Cangrejo

Ahí fuera están montando el escenario para nuestra fiesta Rock ‘Roll de mañana. Yo estoy haciendo ensalada de pasta y bocadillos porque Jon y yo iremos temprano a hacer una pequeña caminata campestre con los perros. Muy temprano. Sobre las 8h., para que sea uno de esos sábados en los que da tiempo a todo. Lo de la caminata se lo he pedido yo. Me noto oxidado y me duelen los hombros y la parte baja de la espalda. Necesito resucitar mis pobres e inexistentes musculitos de estas tres últimas semanas de stress absoluto y demoledor (cuatro con la que viene).
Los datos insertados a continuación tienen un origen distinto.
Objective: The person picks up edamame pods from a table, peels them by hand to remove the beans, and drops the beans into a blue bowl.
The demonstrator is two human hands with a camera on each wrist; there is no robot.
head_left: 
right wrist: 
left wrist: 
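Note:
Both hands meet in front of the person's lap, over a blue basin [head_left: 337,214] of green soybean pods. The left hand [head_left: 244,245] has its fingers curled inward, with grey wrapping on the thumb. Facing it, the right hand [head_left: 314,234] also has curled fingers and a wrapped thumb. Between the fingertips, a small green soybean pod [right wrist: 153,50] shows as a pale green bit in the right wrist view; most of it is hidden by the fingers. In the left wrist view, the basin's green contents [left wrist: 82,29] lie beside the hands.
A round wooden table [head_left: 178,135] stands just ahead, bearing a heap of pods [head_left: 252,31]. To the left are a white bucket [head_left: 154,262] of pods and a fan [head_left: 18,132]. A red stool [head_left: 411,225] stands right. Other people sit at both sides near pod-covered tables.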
Jon quiere hacerme una foto para poner en la cabecera del blog y otra para el perfil. Yo no quiero ni una cosa, ni la otra. Él dice que la hará a contraluz y que no se me verá. Yo sigo sin querer. Odio las fotos y especialmente las fotos en las que salgo yo. No me considero nada bonito como para salir en una foto. Voy a contracorriente porque sé que a todo el mundo le gusta y que sonríen, lanzan besos, entornan ojos, abrazan gatos, estrenan pelos, levantan cámaras, se abrazan (patataaaaaaa), beben capuccinos y se autoadmiran en secreto de lo sexy de sus labios. Voy a contracorriente, y odio las fotos. Ahora Jon me persigue y colecciona fotos mías tapándome la cara con los brazos y diciendo NO. Parezco un divo del rock huyendo de los paparazzi. Solo espero a que se canse. Siempre se cansa. Tardará dos, tres semanas. Y luego se le olvidará y ya volverá a hacerme fotos normales mientras estoy en pantalón de pijama, rascándome la tetilla y comiendo pan con aceite. Dirá «qué guapo» y las irá guardando en su montañita de discos duros.

No me gusta enseñarme. Hablo cada día de mí desde hace… doce años y no me gusta enseñarme. Es la paradoja del cangrejo ermitaño.  El que se esconde dentro de la concha más sofisticada y hermosa. Ese. Ese pringao.